Thursday, August 23, 2012

SEC COMMISSIONER SPEAKS ON CONFLICT MINERAL SOURCING


FROM: U.S. SECURITIES AND EXCHANGE COMMISSION

 
Requiring Disclosure to Increase Transparency Regarding the Sourcing of Conflict Minerals
by Commissioner Luis A. Aguilar
U.S. Securities and Exchange Commission

SEC Open Meeting
Washington, D.C.
August 22, 2012

The Dodd-Frank Act requires that the Commission adopt rules to implement Section 1502 of the Act. Pursuant to this statutory mandate, these rules require companies covered by the rule to disclose whether certain minerals contained in their products – specifically, tin, tantalum, tungsten and gold, often referred to as "conflict minerals" – originated in the Democratic Republic of the Congo ("DRC") or an adjoining country.

 

The DRC is the largest country in sub-Saharan Africa, with a population of 74 million people and vast natural resources.
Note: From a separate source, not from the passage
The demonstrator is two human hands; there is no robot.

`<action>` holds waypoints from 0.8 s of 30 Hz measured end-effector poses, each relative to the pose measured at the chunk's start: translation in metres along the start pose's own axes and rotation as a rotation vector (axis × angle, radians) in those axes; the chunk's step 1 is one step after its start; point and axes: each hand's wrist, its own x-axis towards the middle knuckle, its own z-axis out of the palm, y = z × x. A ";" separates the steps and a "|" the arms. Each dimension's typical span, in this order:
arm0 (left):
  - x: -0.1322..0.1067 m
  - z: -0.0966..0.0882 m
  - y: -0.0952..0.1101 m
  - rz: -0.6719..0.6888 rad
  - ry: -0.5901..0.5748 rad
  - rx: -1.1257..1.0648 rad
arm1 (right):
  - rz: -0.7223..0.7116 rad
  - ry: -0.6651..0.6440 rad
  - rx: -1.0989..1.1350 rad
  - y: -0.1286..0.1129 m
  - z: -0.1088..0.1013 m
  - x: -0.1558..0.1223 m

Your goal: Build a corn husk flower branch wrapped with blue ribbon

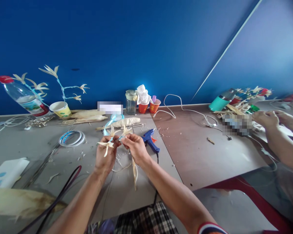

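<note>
My left hand (106, 156) is closed on the blue-wrapped stem of a pale dried-husk flower (107, 145), whose petals spread over the fingers. Close against it, my right hand (136, 149) pinches another husk flower (125, 131) with a bit of blue at its base. Whether the two stems are joined is hidden by the fingers. A dry husk strip (134, 177) hangs below my right hand. Just right of that hand lies a blue hot glue gun (150, 140). Light blue ribbon (106, 125) trails behind the flowers.
White and blue rings (72, 138) lie to the left. Along the wall stand a tilted bottle (30, 99), a yellow paper cup (60, 110), a glass jar (131, 102) and red cups (143, 107). Another person's hands (268, 120) are at the far right. A cable (185, 109) crosses the table.
</note>
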 end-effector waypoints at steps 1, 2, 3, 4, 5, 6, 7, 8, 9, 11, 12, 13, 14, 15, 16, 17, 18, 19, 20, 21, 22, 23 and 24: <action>0.000 0.001 0.001 0.000 -0.008 -0.005 | -0.011 -0.003 -0.008 0.000 0.000 -0.001; 0.000 0.002 0.002 0.003 -0.015 -0.009 | -0.022 -0.008 -0.013 0.000 0.001 -0.002; 0.000 0.003 0.003 0.008 -0.020 -0.013 | -0.033 -0.013 -0.018 0.000 0.001 -0.003; -0.001 0.003 0.003 0.017 -0.022 -0.016 | -0.042 -0.019 -0.025 -0.001 0.001 -0.004; -0.002 0.004 0.004 0.027 -0.022 -0.015 | -0.048 -0.024 -0.033 -0.002 0.001 -0.004; -0.002 0.004 0.004 0.037 -0.017 -0.014 | -0.052 -0.030 -0.043 -0.003 0.002 -0.005; -0.003 0.004 0.005 0.045 -0.010 -0.012 | -0.053 -0.040 -0.048 -0.004 0.002 -0.006; -0.004 0.004 0.005 0.050 0.001 -0.009 | -0.053 -0.055 -0.051 -0.005 0.002 -0.006; -0.004 0.003 0.005 0.056 0.015 -0.006 | -0.052 -0.074 -0.051 -0.006 0.003 -0.007; -0.003 0.001 0.005 0.054 0.025 -0.005 | -0.052 -0.119 -0.049 -0.007 0.003 -0.009; -0.002 0.000 0.005 0.047 0.024 -0.009 | -0.052 -0.134 -0.047 -0.008 0.003 -0.009; -0.001 -0.001 0.005 0.035 0.025 -0.012 | -0.054 -0.133 -0.048 -0.008 0.003 -0.009; 0.000 -0.002 0.005 0.023 0.036 -0.018 | -0.053 -0.114 -0.050 -0.007 0.002 -0.008; 0.001 -0.003 0.004 0.013 0.056 -0.026 | -0.049 -0.084 -0.057 -0.006 0.001 -0.008; 0.002 -0.003 0.004 0.008 0.081 -0.036 | -0.043 -0.049 -0.069 -0.005 0.000 -0.006; 0.003 -0.003 0.004 0.007 0.105 -0.047 | -0.036 -0.017 -0.088 -0.003 -0.001 -0.005; 0.003 -0.003 0.003 0.007 0.117 -0.055 | -0.032 0.006 -0.110 -0.002 -0.001 -0.003; 0.004 -0.002 0.003 0.006 0.119 -0.061 | -0.030 0.017 -0.131 0.000 -0.002 -0.002; 0.003 -0.001 0.003 0.003 0.110 -0.065 | -0.033 0.016 -0.148 0.002 -0.002 0.000; 0.003 0.000 0.004 -0.004 0.095 -0.064 | -0.042 0.012 -0.156 0.004 -0.002 0.001; 0.003 0.001 0.004 -0.010 0.083 -0.062 | -0.052 0.009 -0.156 0.006 -0.002 0.002; 0.002 0.003 0.004 -0.015 0.075 -0.060 | -0.061 0.005 -0.152 0.007 -0.002 0.003; 0.002 0.004 0.004 -0.020 0.067 -0.059 | -0.068 0.005 -0.144 0.009 -0.002 0.004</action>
The facts demonstrate that armed groups use force, violence and intimidation to exploit that country’s mineral wealth for revenue and power, particularly in the Eastern portion of the country. These armed groups are responsible for serious and widespread abuses of human rights, including murder, disappearances, torture, mutilation, rape and forced labor, as well as the recruitment and abduction of child soldiers. The United States government has determined that this humanitarian crisis profoundly affects our national interest.

 

To address these concerns, Section 1502 of the Dodd-Frank Act added Section 13(p) of the Exchange Act, which requires us to adopt the regulations we consider today.

 

Senator Richard J. Durbin of Illinois, a strong proponent of Section 1502, described the provision as follows:
Any US [reporting] company that uses minerals mined in Congo must publicly acknowledge the use of those minerals … and document what measures they are taking, if any, to ensure that they are not purchasing minerals from armed groups or military units and that their trade is not fueling the conflict….
Following the enactment of Dodd-Frank, the Commission began a rulemaking process characterized by extensive public outreach, thoughtful deliberation, and rigorous economic analysis. The Commission received a number of comment letters from corporations, industry and professional associations, human rights and public policy groups, institutional investors, investment firms, United States and foreign government officials, and other interested parties and stakeholders. In addition, the Commission also held a public roundtable, at which stakeholders discussed their views and provided input on issues related to our required rulemaking.

 

Moreover, SEC Commissioners and staff have held over 140 separate meetings with external stakeholders. This robust, public, and interactive debate has allowed the Commission to more fully consider how to develop our final rules. In that connection the Commission engaged in an extensive cost/benefit analysis with respect to this rulemaking. The Commission has sought to address concerns about compliance costs while implementing Congress’ objectives. The Commission also considered the effects of the rule on efficiency, competition and capital formation.

 

Today’s rulemaking is the culmination of a careful and comprehensive process and a clear Congressional directive. The Commission has faithfully administered its judgment and expertise, as the independent agency tasked by Congress to implement Section 13(p). The rule under consideration today is in the interest of investors and the public interest.

 

Today’s rule will bring clarity to the various stakeholders that have already developed initiatives to conduct due diligence and trace supply chains.

 

I support the rule, and would like to take this opportunity to thank the staff for their work in connection with this rulemaking. In particular, I would like to recognize the Division of Corporation Finance; the Division of Risk, Strategy and Financial Innovation; and the Office of General Counsel. I appreciate your hard work and effort in support of this rulemaking.

 

Thank you.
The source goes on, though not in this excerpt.